David Attenborough calls for 'more varied' TV output
Veteran naturalist David Attenborough has bemoaned the lack of variety on television and the "great number of subjects that aren't covered".
"You'd think that the more stations there are, the more varied the output," the 88-year-old told the Radio Times.
"But the practice is the reverse," the presenter continued. "The more you get, the more similar they become."
The broadcaster also suggested BBC Two, of which he was once controller, was struggling with its identity.
"I'm not sure how they would define its policy," he said of the channel on which Life on Earth, his landmark 1970s nature series, was first shown.
"I would be seriously interested to know... what guides them, what guides the editorial decisions on BBC Two, because it isn't overly plain to me," he explained.
"I guess that BBC Four has taken on perhaps the invention and experimental side of BBC Two but it wouldn't harm them to say so."
In a wide-ranging interview, Attenborough also made a plea for regularly scheduled programmes on specific subjects.
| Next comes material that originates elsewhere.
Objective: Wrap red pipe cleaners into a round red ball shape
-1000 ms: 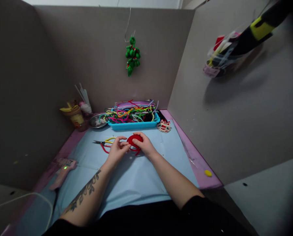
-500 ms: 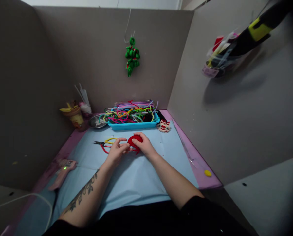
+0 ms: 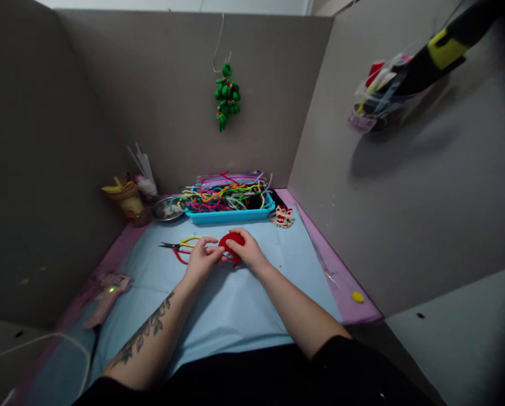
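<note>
Both hands meet over a round red pipe-cleaner piece (image 3: 229, 242) at the middle of the light blue mat (image 3: 218, 304). My right hand (image 3: 247, 252) grips the red piece from the right, fingers curled around it. From the left, my left hand (image 3: 200, 260) pinches the piece's edge, where a loose red strand curls underneath. Small scissors (image 3: 172, 246) with yellow and red loops lie just left of my left hand.
A blue tray (image 3: 231, 214) full of coloured pipe cleaners stands behind the hands, with a metal dish (image 3: 166, 208) and a yellow cup (image 3: 127, 200) to its left. A small red-white figure (image 3: 281, 216) sits at its right. A green ornament (image 3: 227, 96) hangs on the back wall. A pink device (image 3: 108, 290) lies front left.
My left hand has closed in slightly against the red piece; both hands stay at the same spot, making only small finger movements.
</note>
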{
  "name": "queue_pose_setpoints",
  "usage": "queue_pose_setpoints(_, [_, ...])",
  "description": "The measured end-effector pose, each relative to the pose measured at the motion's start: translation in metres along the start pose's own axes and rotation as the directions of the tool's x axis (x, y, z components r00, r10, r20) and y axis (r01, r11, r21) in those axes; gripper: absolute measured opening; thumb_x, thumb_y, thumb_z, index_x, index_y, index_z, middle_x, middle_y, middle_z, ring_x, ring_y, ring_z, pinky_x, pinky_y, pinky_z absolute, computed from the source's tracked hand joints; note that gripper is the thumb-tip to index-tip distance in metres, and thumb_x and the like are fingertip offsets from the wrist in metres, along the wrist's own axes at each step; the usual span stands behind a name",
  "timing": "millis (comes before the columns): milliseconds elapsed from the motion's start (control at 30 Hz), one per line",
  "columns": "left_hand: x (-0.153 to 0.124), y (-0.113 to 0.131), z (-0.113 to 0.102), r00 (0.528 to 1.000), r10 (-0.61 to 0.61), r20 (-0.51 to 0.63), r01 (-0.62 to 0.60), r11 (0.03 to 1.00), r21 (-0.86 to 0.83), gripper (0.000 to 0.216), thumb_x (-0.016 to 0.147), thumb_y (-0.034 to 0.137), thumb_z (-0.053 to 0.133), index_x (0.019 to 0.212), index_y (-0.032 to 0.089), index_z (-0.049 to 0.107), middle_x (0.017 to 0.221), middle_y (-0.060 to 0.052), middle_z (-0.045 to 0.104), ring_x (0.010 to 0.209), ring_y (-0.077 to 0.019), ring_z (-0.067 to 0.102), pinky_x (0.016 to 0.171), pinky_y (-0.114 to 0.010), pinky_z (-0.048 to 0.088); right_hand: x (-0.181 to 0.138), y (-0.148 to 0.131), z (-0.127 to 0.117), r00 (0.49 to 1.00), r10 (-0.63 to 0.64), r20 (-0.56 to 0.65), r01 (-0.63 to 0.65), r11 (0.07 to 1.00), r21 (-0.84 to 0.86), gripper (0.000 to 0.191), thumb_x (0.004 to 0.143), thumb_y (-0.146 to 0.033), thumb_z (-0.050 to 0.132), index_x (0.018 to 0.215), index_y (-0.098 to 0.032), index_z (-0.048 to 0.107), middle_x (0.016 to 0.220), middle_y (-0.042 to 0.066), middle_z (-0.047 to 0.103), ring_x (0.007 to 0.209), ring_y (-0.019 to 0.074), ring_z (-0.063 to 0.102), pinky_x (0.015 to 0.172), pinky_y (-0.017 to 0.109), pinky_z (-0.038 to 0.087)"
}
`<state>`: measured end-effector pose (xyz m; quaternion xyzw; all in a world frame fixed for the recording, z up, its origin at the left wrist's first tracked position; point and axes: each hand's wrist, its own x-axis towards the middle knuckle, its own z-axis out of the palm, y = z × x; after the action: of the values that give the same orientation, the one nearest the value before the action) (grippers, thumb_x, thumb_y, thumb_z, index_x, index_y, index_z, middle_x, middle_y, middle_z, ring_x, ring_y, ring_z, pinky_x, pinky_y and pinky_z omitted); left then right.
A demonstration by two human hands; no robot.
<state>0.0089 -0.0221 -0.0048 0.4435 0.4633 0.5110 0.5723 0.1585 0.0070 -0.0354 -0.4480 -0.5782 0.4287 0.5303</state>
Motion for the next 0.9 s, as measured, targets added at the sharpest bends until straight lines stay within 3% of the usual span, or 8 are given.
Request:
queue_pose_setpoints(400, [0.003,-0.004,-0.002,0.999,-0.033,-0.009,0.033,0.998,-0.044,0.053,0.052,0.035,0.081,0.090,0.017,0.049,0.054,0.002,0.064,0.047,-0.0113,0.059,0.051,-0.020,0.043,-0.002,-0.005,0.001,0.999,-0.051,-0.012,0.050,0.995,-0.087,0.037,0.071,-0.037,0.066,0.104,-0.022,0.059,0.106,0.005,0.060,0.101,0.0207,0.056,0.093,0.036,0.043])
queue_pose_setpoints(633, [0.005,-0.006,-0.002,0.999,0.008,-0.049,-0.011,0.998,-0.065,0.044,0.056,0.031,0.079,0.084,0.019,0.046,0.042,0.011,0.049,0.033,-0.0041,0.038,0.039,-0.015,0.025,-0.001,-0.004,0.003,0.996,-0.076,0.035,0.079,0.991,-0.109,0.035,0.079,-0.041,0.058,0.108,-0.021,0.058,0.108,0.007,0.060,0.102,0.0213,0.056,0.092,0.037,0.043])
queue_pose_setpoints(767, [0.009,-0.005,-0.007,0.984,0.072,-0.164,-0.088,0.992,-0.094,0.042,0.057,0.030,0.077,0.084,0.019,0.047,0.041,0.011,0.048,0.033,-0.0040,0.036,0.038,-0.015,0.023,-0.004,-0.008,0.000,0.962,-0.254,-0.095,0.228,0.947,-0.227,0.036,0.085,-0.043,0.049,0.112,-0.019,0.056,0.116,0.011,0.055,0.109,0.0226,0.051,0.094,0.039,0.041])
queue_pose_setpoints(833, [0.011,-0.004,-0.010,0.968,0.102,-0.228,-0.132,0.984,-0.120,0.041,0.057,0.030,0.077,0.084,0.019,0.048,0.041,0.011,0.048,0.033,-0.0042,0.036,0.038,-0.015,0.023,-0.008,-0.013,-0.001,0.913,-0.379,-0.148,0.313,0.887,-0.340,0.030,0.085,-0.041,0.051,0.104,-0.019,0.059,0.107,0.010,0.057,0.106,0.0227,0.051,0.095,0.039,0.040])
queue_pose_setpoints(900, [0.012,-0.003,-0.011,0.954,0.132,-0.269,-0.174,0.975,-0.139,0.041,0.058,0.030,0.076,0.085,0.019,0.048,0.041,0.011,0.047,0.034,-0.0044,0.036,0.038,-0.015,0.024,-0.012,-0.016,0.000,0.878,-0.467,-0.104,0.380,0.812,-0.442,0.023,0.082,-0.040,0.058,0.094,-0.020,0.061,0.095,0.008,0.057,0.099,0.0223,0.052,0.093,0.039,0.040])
"There's no serious programme about natural history on a regular basis," he told the magazine. "I'm a great one for regular programmes that I can make dates with."
Sir David also said that "there are a great number of subjects that aren't covered" on television.
In response, a BBC spokesperson said its "reputation for producing world-class natural history programming is as strong today as its ever been".
Sir David is presenting Life Story, a six-part series about how animals survive, for BBC One, beginning on 23 October.
The self-confessed "lucky rascal" is also due to travel to Australia to make a 3D film for the channel about the Great Barrier Reef.